🤖 AI Summary
This work addresses the challenge of image blur induced by fast camera motion, which degrades the sharp visual cues essential for accurate 3D reconstruction. While event cameras offer high temporal resolution, they struggle to provide reliable 3D supervision signals. To overcome these limitations, the authors propose a pixel-adaptive gating fusion mechanism that integrates physics-driven and learning-based deblurring priors. They further introduce a bidirectional recurrent optimization framework coupling a 2D deblurring module with a 3D Gaussian splatting model, jointly refining geometry and texture through multi-view consistency rendering and physical re-blurring constraints. This approach mitigates error propagation and pseudo-label bias inherent in conventional unidirectional pipelines. Experiments demonstrate state-of-the-art perceptual quality on both synthetic and real-world datasets—achieving leading scores in LPIPS and CLIP-IQA while maintaining competitive PSNR and SSIM—and enable training within approximately one hour on a single consumer-grade GPU with real-time rendering capability.
📝 Abstract
When a camera moves fast during exposure, blur destroys the intra-exposure motion a 3D model needs to recover the sharp scene, while event cameras capture exactly this signal at microsecond resolution.

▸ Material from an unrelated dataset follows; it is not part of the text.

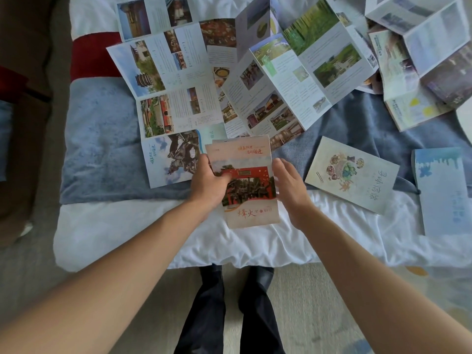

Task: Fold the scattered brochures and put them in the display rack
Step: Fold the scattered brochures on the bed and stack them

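A folded brochure with a red gate on its cover [246, 159] is held over the bed's near edge. My left hand [208, 185] grips its left edge, thumb across the cover. My right hand [290, 190] lies along its right edge with fingers fairly straight. Several unfolded brochures are spread on the bed behind: a long one with temple photos [163, 80], one with green landscape photos [301, 70], another at the far right [421, 60]. Two folded brochures lie to the right: a cream food-cover one [357, 172] and a pale blue one [441, 192]. No display rack is in view.
The bed has a white sheet [153, 238] and a blue blanket [102, 139] with a red band [92, 54]. My legs stand on beige carpet [306, 302] at the bed's foot. A brown piece of furniture [23, 98] stands on the left.
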A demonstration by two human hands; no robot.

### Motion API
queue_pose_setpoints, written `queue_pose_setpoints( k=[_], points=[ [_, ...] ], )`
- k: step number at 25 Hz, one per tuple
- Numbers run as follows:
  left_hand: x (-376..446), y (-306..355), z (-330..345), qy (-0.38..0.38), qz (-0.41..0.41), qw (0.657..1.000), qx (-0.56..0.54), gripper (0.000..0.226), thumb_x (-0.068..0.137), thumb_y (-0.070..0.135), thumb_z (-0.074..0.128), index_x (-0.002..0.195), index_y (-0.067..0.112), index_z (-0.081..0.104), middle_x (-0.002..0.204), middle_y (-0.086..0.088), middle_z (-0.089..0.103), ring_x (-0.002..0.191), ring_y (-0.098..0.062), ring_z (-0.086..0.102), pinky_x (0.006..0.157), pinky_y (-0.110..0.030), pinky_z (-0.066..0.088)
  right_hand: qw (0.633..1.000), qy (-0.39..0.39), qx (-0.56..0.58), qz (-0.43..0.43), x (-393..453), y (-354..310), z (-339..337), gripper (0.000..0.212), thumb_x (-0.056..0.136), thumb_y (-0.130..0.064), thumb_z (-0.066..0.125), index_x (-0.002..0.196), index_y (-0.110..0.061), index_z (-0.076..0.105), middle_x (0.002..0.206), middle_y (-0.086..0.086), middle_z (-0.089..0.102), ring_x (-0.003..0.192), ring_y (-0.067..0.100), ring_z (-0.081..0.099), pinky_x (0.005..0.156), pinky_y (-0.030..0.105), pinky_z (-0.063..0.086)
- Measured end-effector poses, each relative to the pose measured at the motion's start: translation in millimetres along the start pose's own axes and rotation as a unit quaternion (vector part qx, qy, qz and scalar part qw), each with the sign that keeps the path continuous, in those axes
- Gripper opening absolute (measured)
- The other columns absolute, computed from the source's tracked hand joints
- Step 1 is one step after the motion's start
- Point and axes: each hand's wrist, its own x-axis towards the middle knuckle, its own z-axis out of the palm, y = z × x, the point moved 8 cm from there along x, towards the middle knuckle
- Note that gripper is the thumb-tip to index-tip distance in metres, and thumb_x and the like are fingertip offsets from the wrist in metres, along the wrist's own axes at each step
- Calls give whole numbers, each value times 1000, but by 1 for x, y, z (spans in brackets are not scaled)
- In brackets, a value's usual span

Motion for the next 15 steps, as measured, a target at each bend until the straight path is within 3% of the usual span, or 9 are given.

Turning them into reliable 3D supervision faces two obstacles. First, the two restoration priors fail in opposite ways: physics-based event-integration priors preserve edges but accumulate drift; learned networks recover texture but distort boundaries. Second, existing pipelines run in one direction only, so raw event noise or the biases of fixed 2D pseudo-labels pass uncorrected into the geometry. JADE-GS addresses both: a pixel-adaptive routing gate fuses the complementary priors, and the resulting 2D restorer is coupled to a 3D Gaussian Splatting student in a bidirectional loop, where detached, multi-view-consistent renders and a physics-based reblurring constraint regularize the restorer, turning a fixed preprocessor into a geometry-aware predictor. Across synthetic and real benchmarks, JADE-GS attains the best perceptual quality, leading LPIPS and CLIP-IQA on both benchmarks with competitive PSNR and SSIM, and trainsin about one hour under 5 GB on a single consumer GPU while preserving real-time rendering.